EXERCISE OBJECTIVE:
Check each line of the entries below for the word "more" and state only how many lines have it.
(INFORMATION PROVIDED Opens)
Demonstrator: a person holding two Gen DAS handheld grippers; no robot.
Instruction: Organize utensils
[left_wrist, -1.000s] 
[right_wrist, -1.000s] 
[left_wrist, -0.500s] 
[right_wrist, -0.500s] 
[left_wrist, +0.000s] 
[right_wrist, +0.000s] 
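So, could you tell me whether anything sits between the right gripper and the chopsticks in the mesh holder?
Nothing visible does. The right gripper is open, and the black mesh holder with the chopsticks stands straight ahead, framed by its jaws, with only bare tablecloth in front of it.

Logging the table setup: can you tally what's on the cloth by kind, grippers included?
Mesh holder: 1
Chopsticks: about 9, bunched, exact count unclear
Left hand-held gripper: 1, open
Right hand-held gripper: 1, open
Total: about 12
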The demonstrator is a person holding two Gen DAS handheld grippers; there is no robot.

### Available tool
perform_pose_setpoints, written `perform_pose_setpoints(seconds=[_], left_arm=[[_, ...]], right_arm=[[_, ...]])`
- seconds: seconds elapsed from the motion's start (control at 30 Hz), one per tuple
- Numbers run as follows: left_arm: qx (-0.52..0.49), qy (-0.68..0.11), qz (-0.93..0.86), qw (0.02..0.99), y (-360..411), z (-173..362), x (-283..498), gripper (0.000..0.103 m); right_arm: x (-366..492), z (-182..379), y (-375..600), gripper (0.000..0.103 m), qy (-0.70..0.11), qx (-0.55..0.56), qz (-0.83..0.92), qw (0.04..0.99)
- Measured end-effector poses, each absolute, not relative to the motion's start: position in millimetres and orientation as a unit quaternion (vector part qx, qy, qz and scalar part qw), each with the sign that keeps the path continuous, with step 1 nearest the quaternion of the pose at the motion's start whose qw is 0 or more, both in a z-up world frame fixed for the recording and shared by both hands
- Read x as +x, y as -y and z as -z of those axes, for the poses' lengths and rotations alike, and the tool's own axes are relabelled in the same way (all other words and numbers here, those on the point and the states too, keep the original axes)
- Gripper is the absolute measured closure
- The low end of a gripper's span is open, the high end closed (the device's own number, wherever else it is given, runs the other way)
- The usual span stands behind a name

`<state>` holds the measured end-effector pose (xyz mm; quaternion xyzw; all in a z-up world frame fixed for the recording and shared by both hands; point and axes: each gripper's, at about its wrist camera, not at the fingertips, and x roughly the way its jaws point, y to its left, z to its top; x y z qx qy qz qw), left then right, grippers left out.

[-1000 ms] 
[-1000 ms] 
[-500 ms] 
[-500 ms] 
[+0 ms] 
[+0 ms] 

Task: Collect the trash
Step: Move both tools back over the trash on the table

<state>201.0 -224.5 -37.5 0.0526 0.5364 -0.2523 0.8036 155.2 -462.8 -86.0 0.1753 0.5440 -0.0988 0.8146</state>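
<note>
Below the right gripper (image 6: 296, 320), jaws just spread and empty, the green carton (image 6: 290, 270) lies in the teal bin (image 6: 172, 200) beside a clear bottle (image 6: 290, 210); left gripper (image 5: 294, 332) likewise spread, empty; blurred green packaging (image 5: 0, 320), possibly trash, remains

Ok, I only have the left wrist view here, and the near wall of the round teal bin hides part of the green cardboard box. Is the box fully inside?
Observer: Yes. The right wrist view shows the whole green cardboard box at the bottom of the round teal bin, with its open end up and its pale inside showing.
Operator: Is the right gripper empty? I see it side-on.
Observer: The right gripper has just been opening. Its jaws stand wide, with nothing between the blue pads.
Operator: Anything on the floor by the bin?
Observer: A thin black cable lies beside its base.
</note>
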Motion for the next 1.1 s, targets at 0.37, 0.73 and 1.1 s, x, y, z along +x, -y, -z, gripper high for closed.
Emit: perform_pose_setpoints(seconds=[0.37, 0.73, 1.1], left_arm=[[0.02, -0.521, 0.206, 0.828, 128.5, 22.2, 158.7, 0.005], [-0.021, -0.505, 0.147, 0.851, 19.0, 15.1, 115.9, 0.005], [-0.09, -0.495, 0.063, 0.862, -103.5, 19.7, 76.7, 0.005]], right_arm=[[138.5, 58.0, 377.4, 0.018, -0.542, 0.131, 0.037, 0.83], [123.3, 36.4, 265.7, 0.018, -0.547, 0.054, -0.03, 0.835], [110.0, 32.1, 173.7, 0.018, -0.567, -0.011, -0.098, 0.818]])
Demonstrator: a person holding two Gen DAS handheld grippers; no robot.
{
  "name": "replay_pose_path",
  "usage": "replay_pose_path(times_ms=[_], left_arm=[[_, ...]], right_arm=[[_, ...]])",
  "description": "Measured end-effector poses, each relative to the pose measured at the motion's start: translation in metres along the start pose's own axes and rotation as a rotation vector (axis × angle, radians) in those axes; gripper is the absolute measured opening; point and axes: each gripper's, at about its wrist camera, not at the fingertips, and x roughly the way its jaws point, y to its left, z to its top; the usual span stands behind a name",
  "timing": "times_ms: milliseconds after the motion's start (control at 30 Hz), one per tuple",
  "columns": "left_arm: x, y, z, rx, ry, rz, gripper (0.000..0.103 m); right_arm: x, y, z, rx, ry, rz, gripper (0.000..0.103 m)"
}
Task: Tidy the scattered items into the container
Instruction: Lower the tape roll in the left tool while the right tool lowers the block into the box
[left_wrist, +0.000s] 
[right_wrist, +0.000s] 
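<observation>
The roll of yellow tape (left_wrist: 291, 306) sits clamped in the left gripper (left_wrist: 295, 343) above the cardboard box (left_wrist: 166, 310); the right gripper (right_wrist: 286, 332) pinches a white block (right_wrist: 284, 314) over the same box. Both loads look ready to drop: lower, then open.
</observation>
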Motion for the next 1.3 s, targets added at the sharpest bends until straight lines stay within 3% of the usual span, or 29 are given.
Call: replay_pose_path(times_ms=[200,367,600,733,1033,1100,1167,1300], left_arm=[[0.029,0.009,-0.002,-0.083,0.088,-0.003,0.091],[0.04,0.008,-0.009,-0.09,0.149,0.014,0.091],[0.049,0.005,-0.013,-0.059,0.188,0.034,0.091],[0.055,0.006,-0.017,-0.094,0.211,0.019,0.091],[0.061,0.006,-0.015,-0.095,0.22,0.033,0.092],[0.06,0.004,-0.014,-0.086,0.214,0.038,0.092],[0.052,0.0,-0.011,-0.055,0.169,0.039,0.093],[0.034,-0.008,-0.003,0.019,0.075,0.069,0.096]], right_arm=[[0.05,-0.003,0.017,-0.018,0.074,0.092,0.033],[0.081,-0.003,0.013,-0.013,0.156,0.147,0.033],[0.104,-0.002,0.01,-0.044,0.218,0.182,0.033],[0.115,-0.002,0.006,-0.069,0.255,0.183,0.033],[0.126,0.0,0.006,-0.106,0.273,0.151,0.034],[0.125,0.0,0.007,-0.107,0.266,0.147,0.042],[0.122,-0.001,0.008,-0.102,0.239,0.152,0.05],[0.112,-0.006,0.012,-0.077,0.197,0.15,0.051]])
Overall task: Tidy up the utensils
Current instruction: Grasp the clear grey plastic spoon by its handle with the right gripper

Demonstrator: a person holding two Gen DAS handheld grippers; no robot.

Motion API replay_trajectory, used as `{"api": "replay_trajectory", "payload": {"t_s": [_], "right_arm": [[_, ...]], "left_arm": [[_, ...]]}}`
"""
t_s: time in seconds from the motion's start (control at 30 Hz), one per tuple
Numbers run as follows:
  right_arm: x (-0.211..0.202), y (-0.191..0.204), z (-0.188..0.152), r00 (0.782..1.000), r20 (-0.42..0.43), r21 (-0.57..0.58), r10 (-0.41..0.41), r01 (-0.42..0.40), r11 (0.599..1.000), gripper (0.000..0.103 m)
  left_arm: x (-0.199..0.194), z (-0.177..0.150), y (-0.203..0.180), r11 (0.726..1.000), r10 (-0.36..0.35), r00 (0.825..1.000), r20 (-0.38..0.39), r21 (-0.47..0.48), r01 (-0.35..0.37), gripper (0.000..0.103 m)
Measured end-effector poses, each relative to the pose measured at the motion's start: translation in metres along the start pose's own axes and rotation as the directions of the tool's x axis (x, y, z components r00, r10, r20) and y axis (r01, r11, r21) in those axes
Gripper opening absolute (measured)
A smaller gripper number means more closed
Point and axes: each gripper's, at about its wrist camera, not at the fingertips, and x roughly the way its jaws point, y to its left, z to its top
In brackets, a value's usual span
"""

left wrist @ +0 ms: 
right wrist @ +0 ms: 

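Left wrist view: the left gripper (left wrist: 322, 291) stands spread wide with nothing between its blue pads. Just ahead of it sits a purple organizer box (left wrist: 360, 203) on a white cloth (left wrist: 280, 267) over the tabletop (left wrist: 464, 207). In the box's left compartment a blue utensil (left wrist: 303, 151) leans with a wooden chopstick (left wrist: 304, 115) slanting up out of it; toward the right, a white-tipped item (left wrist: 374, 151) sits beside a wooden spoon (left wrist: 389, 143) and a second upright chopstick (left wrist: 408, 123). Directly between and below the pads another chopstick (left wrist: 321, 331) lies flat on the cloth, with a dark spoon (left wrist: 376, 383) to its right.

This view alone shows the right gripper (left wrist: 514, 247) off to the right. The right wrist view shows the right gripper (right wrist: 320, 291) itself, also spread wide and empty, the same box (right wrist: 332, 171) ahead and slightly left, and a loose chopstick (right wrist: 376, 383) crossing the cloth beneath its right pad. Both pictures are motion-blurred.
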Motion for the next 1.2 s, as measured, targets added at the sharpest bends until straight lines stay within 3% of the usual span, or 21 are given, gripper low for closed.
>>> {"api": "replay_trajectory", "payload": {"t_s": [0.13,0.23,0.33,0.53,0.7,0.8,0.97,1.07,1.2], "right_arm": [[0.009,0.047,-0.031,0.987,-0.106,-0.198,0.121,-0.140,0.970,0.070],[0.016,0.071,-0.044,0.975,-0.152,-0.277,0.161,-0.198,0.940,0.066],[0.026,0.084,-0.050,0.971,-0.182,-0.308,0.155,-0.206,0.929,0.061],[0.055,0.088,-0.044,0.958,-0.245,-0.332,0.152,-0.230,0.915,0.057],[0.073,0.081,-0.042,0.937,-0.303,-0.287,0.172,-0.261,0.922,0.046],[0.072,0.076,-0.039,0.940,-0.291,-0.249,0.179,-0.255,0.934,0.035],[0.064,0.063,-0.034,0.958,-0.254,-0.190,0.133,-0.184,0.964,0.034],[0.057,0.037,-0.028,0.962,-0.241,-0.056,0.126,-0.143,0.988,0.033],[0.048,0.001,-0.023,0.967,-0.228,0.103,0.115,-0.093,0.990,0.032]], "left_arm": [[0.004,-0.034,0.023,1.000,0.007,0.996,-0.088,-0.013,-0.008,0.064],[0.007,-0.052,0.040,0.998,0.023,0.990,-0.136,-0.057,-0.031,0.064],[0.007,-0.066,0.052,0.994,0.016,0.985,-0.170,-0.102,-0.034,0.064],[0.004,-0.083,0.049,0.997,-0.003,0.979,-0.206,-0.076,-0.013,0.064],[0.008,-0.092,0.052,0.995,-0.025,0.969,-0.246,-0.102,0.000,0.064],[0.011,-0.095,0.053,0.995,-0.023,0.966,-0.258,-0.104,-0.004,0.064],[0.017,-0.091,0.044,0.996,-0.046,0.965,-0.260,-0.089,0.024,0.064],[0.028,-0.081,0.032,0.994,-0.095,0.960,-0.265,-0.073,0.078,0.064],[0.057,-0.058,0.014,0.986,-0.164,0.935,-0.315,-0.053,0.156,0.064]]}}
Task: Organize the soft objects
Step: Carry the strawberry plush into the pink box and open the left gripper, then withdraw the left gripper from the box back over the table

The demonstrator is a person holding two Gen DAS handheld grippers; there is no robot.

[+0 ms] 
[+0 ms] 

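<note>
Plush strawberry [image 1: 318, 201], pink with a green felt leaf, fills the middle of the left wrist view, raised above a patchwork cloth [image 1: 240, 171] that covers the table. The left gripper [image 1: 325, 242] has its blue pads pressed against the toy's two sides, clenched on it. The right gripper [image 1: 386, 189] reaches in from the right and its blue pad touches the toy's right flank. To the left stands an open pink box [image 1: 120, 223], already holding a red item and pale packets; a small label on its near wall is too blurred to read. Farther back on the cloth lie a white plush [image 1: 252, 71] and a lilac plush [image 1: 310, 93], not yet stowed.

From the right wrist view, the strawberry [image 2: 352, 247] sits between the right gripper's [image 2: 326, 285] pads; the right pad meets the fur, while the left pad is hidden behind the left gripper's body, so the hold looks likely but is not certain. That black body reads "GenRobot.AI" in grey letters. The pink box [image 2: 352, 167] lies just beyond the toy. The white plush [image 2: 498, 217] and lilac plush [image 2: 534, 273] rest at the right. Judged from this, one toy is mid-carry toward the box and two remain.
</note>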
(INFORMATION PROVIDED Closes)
SOLUTION FOR THIS TASK:
2